* WHAT YOU NEED TO DO
For this exercise, set down all the records exactly as given.
== DATA LISTING
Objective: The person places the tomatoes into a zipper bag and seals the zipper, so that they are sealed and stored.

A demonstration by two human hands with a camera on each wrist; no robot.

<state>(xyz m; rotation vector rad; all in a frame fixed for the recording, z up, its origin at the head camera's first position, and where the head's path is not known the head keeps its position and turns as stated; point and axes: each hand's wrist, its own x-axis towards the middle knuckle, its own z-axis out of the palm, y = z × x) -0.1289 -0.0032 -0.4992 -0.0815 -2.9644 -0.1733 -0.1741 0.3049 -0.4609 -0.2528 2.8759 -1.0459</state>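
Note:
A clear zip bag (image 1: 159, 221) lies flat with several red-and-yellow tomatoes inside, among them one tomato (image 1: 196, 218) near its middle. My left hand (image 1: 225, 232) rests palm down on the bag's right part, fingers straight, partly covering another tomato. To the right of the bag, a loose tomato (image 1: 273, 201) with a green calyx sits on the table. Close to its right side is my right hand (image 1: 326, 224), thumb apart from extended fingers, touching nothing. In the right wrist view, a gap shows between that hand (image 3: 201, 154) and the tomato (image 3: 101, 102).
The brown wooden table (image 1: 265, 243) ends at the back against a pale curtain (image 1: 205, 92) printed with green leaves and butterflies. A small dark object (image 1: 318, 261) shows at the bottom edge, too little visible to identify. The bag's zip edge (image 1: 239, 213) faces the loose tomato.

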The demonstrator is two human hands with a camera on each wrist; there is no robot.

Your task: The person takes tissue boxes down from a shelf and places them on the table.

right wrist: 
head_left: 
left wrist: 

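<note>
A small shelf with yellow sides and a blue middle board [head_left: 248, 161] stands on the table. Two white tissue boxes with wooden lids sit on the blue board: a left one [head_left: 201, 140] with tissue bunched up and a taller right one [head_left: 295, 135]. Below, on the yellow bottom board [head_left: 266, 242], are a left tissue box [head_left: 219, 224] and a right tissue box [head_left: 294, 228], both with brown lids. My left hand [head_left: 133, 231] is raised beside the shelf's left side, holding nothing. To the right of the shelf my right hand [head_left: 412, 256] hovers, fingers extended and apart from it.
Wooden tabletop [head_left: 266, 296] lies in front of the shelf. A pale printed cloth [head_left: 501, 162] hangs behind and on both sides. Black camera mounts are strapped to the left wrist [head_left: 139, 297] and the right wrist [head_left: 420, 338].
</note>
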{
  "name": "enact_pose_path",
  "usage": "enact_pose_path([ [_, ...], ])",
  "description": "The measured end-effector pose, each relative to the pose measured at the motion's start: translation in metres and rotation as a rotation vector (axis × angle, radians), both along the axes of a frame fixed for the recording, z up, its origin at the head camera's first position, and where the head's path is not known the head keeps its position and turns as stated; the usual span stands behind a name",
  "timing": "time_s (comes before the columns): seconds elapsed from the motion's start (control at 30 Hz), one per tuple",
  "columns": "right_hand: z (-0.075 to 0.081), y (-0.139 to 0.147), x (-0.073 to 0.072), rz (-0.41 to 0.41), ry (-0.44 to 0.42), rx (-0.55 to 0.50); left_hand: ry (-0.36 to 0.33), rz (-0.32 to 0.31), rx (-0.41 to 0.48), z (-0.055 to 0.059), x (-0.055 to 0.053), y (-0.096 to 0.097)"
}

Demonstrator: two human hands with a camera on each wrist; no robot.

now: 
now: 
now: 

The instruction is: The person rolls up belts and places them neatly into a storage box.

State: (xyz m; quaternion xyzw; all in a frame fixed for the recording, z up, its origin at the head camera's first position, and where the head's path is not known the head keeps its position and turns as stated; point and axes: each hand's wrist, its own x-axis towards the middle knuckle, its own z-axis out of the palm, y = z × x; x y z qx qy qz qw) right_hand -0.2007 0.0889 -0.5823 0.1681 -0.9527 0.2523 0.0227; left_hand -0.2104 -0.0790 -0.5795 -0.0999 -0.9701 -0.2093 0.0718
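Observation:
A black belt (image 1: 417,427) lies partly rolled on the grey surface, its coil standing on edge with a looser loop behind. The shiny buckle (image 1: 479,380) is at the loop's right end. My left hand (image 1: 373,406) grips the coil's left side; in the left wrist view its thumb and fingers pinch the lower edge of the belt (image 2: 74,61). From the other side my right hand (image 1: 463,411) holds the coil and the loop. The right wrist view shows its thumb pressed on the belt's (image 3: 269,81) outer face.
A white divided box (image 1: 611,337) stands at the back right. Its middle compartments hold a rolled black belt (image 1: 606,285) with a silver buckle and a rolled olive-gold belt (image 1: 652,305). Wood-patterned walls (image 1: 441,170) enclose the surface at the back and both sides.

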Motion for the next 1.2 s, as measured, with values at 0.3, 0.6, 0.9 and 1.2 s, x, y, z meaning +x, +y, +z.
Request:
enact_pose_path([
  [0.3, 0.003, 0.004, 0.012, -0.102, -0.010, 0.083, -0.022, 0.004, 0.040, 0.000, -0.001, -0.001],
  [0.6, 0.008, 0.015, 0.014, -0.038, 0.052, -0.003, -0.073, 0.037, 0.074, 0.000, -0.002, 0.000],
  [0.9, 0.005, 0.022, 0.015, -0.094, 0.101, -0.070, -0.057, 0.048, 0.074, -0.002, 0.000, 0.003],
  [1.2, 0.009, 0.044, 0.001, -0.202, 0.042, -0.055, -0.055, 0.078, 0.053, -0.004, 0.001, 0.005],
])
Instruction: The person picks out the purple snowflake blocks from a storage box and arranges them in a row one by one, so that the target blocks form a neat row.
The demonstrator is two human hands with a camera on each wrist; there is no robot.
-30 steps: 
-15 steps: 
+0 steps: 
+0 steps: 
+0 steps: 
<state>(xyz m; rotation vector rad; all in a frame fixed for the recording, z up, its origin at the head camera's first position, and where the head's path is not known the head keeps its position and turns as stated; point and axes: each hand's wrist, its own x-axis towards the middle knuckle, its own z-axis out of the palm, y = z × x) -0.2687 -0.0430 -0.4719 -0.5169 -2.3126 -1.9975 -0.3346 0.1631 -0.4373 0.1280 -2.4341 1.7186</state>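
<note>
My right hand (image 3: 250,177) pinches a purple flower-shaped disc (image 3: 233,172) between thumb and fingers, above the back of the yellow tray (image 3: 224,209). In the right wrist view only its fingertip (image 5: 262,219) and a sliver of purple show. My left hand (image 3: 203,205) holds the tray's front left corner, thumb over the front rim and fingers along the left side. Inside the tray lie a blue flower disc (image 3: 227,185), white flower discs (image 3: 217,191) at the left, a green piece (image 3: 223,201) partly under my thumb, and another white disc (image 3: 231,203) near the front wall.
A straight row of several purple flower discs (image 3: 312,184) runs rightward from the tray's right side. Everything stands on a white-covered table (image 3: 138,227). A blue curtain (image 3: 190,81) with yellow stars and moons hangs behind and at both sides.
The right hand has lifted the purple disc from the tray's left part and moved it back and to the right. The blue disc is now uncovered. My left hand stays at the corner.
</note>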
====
* EXERCISE OUTPUT
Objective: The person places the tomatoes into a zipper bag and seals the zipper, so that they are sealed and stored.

A demonstration by two human hands with a camera on each wrist; no robot.

<state>(xyz m; rotation vector rad; all in a frame fixed for the recording, z up, its origin at the head camera's first position, and where the head's path is not known the head keeps its position and turns as stated; point and axes: each hand's wrist, its own x-axis towards the middle knuckle, its own z-axis out of the palm, y = z × x) -0.1289 -0.0032 -0.4992 -0.0815 -2.9644 -0.1733 -0.1741 0.3049 -0.4609 -0.2528 2.8759 -1.0459</state>
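Note:
A clear zip bag (image 1: 159, 221) lies flat with several red-and-yellow tomatoes inside, among them one tomato (image 1: 196, 218) near its middle. My left hand (image 1: 225, 232) rests palm down on the bag's right part, fingers straight, partly covering another tomato. To the right of the bag, a loose tomato (image 1: 273, 201) with a green calyx sits on the table. Close to its right side is my right hand (image 1: 326, 224), thumb apart from extended fingers, touching nothing. In the right wrist view, a gap shows between that hand (image 3: 201, 154) and the tomato (image 3: 101, 102).
The brown wooden table (image 1: 265, 243) ends at the back against a pale curtain (image 1: 205, 92) printed with green leaves and butterflies. A small dark object (image 1: 318, 261) shows at the bottom edge, too little visible to identify. The bag's zip edge (image 1: 239, 213) faces the loose tomato.
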
The demonstrator is two human hands with a camera on each wrist; there is no robot.

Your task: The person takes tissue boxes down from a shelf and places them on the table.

right wrist: 
head_left: 
left wrist: 

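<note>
A small shelf with yellow sides and a blue middle board [head_left: 248, 161] stands on the table. Two white tissue boxes with wooden lids sit on the blue board: a left one [head_left: 201, 140] with tissue bunched up and a taller right one [head_left: 295, 135]. Below, on the yellow bottom board [head_left: 266, 242], are a left tissue box [head_left: 219, 224] and a right tissue box [head_left: 294, 228], both with brown lids. My left hand [head_left: 133, 231] is raised beside the shelf's left side, holding nothing. To the right of the shelf my right hand [head_left: 412, 256] hovers, fingers extended and apart from it.
Wooden tabletop [head_left: 266, 296] lies in front of the shelf. A pale printed cloth [head_left: 501, 162] hangs behind and on both sides. Black camera mounts are strapped to the left wrist [head_left: 139, 297] and the right wrist [head_left: 420, 338].
</note>
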{
  "name": "enact_pose_path",
  "usage": "enact_pose_path([ [_, ...], ])",
  "description": "The measured end-effector pose, each relative to the pose measured at the motion's start: translation in metres and rotation as a rotation vector (axis × angle, radians), both along the axes of a frame fixed for the recording, z up, its origin at the head camera's first position, and where the head's path is not known the head keeps its position and turns as stated; the usual span stands behind a name",
  "timing": "time_s (comes before the columns): seconds elapsed from the motion's start (control at 30 Hz), one per tuple",
  "columns": "right_hand: z (-0.075 to 0.081), y (-0.139 to 0.147), x (-0.073 to 0.072), rz (-0.41 to 0.41), ry (-0.44 to 0.42), rx (-0.55 to 0.50); left_hand: ry (-0.36 to 0.33), rz (-0.32 to 0.31), rx (-0.41 to 0.48), z (-0.055 to 0.059), x (-0.055 to 0.053), y (-0.096 to 0.097)"
}

Demonstrator: two human hands with a camera on each wrist; no robot.

now: 
now: 
now: 

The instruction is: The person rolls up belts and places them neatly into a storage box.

State: (xyz m; quaternion xyzw; all in a frame fixed for the recording, z up, its origin at the head camera's first position, and where the head's path is not known the head keeps its position and turns as stated; point and axes: each hand's wrist, its own x-axis towards the middle knuckle, its own z-axis out of the palm, y = z × x; x y z qx qy qz qw) right_hand -0.2007 0.0889 -0.5823 0.1681 -0.9527 0.2523 0.0227; left_hand -0.2104 -0.0790 -0.5795 -0.0999 -0.9701 -0.2093 0.0718
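Observation:
A black belt (image 1: 417,427) lies partly rolled on the grey surface, its coil standing on edge with a looser loop behind. The shiny buckle (image 1: 479,380) is at the loop's right end. My left hand (image 1: 373,406) grips the coil's left side; in the left wrist view its thumb and fingers pinch the lower edge of the belt (image 2: 74,61). From the other side my right hand (image 1: 463,411) holds the coil and the loop. The right wrist view shows its thumb pressed on the belt's (image 3: 269,81) outer face.
A white divided box (image 1: 611,337) stands at the back right. Its middle compartments hold a rolled black belt (image 1: 606,285) with a silver buckle and a rolled olive-gold belt (image 1: 652,305). Wood-patterned walls (image 1: 441,170) enclose the surface at the back and both sides.
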
Motion for the next 1.2 s, as measured, with values at 0.3, 0.6, 0.9 and 1.2 s, x, y, z meaning +x, +y, +z.
Request:
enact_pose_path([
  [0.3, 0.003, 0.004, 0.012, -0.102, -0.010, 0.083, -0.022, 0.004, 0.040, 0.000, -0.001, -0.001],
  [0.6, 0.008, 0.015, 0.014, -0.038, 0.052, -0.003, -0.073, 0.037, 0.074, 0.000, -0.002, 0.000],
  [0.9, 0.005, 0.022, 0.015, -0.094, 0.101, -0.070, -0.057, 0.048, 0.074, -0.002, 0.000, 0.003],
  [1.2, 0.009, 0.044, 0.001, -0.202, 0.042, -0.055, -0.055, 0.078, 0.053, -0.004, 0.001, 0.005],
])
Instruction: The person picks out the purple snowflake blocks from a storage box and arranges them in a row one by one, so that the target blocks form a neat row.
The demonstrator is two human hands with a camera on each wrist; there is no robot.
-30 steps: 
-15 steps: 
+0 steps: 
+0 steps: 
+0 steps: 
<state>(xyz m; rotation vector rad; all in a frame fixed for the recording, z up, its origin at the head camera's first position, and where the head's path is not known the head keeps its position and turns as stated; point and axes: each hand's wrist, its own x-axis towards the middle knuckle, its own z-axis out of the palm, y = z × x) -0.2687 -0.0430 -0.4719 -0.5169 -2.3126 -1.9975 -0.3346 0.1631 -0.4373 0.1280 -2.4341 1.7186</state>
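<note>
My right hand (image 3: 250,177) pinches a purple flower-shaped disc (image 3: 233,172) between thumb and fingers, above the back of the yellow tray (image 3: 224,209). In the right wrist view only its fingertip (image 5: 262,219) and a sliver of purple show. My left hand (image 3: 203,205) holds the tray's front left corner, thumb over the front rim and fingers along the left side. Inside the tray lie a blue flower disc (image 3: 227,185), white flower discs (image 3: 217,191) at the left, a green piece (image 3: 223,201) partly under my thumb, and another white disc (image 3: 231,203) near the front wall.
A straight row of several purple flower discs (image 3: 312,184) runs rightward from the tray's right side. Everything stands on a white-covered table (image 3: 138,227). A blue curtain (image 3: 190,81) with yellow stars and moons hangs behind and at both sides.
The right hand has lifted the purple disc from the tray's left part and moved it back and to the right. The blue disc is now uncovered. My left hand stays at the corner.
</note>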

The given answer completes the exercise.